Thanks, Mark, and good morning everyone. As Dave discussed we remain very positive about the long-term prospects of deepwater activity despite the recent events in the Gulf of Mexico. I’ll provide a few additional observations on the development of these resources. The US has had around 15% of the world's 242 floating rigs, the third largest market after Asia/Pacific and Latin America. IHS data indicates that over the last five years deepwater and ultra deepwater accounted for some 40% of global new discoveries, with the size of deepwater discoveries being about three times those of shallow water. Core deepwater areas like Brazil, the Gulf of Mexico, and central West African basins are being supplemented by expansions in Australasia, North and East Africa and the North Sea, stretching geographical boundaries of deepwater activity and providing increased opportunities for oil field service companies. The application of new technology to aide our customers in the planning and execution of their deepwater development is critical for them in balancing their risk-reward matrix, and is an area of significant focus for Halliburton. For example, the Landmark suite of advanced 3D seismic interpretation and analysis tools are providing real value in West Africa and Brazil in helping customers gain an understanding of complex reservoirs, including subsalt. In the area of reservoir characterization, Halliburton’s GeoTap® IDS technology is allowing operators for the first time to capture and analyze reservoir fluids during the drilling process; while after drilling, during well testing, newly introduced DynaLinkTM technology offers analysis of reservoir flow potential, also in real time, reducing uncertainty and improving efficiency. Deepwater production represents roughly 6% to 7% of total world oil production today, and is expected to double in the next five years. Old field service companies that have the unique combination of technology, expertise, and infrastructure will participate meaningfully in the development of these reservoirs. We believe that Halliburton’s past and current investments are placing the company in an excellent position to benefit from the growth of deepwater activity worldwide. Dave?

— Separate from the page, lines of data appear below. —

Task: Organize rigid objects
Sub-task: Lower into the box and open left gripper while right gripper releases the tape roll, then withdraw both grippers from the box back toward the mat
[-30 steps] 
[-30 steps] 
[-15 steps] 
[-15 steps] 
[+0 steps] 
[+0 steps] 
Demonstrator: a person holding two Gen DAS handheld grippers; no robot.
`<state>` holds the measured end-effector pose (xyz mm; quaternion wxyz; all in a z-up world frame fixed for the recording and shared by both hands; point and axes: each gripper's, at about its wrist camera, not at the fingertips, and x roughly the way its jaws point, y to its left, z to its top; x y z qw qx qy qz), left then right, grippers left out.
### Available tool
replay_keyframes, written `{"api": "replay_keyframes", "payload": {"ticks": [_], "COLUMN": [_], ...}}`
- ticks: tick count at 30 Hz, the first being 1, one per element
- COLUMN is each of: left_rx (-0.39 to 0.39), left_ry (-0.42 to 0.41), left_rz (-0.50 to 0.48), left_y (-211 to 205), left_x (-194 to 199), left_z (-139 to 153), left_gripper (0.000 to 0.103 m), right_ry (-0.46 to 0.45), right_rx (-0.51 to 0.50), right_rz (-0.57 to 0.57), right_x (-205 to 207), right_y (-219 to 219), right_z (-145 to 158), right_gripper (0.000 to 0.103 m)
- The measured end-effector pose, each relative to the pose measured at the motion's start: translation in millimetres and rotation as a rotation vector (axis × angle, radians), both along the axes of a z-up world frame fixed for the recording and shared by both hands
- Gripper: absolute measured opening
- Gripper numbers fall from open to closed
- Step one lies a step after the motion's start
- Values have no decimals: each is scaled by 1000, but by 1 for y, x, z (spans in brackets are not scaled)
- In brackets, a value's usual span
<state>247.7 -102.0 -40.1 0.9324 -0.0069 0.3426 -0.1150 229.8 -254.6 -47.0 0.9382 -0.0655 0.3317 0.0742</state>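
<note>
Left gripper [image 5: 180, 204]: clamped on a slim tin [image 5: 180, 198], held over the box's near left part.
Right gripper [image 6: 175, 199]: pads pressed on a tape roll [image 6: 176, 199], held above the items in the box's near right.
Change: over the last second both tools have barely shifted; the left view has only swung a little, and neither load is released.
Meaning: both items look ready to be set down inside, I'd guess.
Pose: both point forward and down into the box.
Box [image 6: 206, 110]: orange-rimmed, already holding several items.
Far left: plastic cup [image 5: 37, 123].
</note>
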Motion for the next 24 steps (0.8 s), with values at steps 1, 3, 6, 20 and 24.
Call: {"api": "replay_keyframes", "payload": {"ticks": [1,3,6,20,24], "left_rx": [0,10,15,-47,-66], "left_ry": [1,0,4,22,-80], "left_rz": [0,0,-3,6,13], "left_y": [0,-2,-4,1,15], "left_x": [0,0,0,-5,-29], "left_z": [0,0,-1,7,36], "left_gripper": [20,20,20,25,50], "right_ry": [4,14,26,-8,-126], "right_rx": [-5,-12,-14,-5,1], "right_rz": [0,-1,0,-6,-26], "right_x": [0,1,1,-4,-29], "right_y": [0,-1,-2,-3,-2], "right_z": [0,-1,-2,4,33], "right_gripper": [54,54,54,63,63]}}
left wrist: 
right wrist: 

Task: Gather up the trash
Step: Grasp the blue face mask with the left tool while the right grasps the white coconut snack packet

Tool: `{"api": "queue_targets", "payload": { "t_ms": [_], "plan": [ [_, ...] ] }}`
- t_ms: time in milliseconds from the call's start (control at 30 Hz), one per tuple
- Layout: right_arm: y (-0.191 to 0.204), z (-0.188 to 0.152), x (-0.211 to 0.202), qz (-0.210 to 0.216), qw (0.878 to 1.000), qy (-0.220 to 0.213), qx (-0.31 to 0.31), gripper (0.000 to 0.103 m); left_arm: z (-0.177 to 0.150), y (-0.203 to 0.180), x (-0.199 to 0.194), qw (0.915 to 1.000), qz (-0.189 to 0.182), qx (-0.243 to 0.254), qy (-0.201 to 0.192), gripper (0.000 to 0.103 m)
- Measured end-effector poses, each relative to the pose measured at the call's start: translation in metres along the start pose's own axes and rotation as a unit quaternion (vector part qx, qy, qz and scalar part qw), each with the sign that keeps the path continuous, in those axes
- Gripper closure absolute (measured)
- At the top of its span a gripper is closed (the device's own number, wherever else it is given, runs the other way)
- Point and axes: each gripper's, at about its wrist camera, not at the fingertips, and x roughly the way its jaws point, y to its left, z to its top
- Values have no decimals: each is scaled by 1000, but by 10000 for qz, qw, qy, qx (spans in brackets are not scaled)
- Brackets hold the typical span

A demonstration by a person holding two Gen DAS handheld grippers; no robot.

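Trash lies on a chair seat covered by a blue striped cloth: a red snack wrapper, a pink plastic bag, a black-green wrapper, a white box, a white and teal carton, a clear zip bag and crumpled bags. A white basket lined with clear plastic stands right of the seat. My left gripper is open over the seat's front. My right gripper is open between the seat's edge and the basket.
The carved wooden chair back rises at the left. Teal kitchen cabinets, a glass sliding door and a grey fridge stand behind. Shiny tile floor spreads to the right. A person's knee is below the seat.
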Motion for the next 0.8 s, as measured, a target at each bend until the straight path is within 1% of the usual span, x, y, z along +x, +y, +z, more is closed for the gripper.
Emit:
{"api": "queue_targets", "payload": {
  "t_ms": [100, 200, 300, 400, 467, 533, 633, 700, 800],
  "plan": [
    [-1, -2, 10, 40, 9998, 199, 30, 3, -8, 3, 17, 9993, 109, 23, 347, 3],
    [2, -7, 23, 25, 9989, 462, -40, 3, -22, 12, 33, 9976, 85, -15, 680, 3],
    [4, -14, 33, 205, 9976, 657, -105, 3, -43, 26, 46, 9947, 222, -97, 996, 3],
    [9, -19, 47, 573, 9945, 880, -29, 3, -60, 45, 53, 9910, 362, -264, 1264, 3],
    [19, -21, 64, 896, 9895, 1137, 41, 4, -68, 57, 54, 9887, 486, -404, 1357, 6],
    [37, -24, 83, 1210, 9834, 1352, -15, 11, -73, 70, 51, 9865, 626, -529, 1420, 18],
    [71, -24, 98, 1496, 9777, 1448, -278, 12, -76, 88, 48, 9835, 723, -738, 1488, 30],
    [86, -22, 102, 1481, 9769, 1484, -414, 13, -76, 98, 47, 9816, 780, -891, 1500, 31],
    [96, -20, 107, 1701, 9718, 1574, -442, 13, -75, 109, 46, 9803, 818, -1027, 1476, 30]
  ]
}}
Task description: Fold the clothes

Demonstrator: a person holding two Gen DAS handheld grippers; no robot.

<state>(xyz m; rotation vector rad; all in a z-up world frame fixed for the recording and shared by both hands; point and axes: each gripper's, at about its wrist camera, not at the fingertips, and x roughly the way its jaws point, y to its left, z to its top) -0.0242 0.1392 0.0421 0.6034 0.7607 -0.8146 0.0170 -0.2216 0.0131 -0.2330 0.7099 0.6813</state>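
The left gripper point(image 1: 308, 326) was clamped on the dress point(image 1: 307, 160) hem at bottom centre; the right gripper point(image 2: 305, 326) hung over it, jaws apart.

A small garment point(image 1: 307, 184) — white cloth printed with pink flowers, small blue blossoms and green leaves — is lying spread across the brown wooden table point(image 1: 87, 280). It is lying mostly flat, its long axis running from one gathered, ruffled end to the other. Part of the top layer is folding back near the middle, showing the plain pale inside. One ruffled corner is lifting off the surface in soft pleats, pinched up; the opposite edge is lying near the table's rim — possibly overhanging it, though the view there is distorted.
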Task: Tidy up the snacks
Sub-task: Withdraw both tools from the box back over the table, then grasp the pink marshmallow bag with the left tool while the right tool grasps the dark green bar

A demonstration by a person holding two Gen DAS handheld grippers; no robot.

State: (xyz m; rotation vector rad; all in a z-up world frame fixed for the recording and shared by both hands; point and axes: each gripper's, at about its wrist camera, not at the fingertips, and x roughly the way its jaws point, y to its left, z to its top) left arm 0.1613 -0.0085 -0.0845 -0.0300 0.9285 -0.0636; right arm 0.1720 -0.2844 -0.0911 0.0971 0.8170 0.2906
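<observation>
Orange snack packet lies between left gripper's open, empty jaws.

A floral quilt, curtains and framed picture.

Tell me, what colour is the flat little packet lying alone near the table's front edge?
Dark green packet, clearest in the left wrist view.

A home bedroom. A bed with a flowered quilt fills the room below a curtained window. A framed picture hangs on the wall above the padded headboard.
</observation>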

Thanks, Tim. Let me now just quickly summarize where we’re at. Increase in overall activity and completion intensity in the Q2 have led to very high utilization rates and increased pricing for most of our product service lines in the US. Going forward we expect that the overall rig count will continue to grow but at a slower rate, and also we expect further pricing opportunities. Our already high utilization rate and growing cost threshold will serve to somewhat slow down the rate of improvement in our margins. Our international business showed progression in both revenue and margins during the Q2. We continue to believe that the second half of 2010 will be better for our international markets. However, we now expect that the growth will be more weighted toward the end of the year than we had originally anticipated. So we remain very bullish about the prospects of global deepwater activity and we will utilize our technology, capabilities, and global infrastructure to benefit also from this secular trend. Let’s go ahead and open it up for questions at this point.
Thank you. Ladies and gentlemen, (Operator instructions) One moment for the first question. Our first question comes from Dan Boyd of Goldman Sachs. Your question, please. Dan Boyd – Goldman Sachs: Alright, thanks. Good morning, guys. Can we understand that the progression of margin was throughout the quarter in North America, presumably the exit rate was much higher than what you reported?
Hi Dan, this is Mark. As I mentioned in my comments, the margins were actually fairly consistent in North America month to month. You know, we had seen in the first quarter a steady progression upward at quite a rapid pace; in the Q2 they leveled off quite a bit. And so the June margin itself wasn’t that far off of the quarter average.
Let me just add a little bit to that because it’s not that our ability to increase pricing slowed down. And I mentioned a couple times, we’re starting to have to deal a little bit with the affect of increasing costs. So we are attempting obviously to continue to raise pricing and raise margins, but our vendors are wanting a piece of that ability at this point in time. Dan Boyd – Goldman Sachs: Okay. And then as a follow-up: Latin America is the one area that also surprised us with margins coming in a little bit better than expected. Understanding that Mexico is going to pull back a little bit, but can you help us understand what sequentially drove the increase in Mexico? And have you started the cost, cutting costs there already?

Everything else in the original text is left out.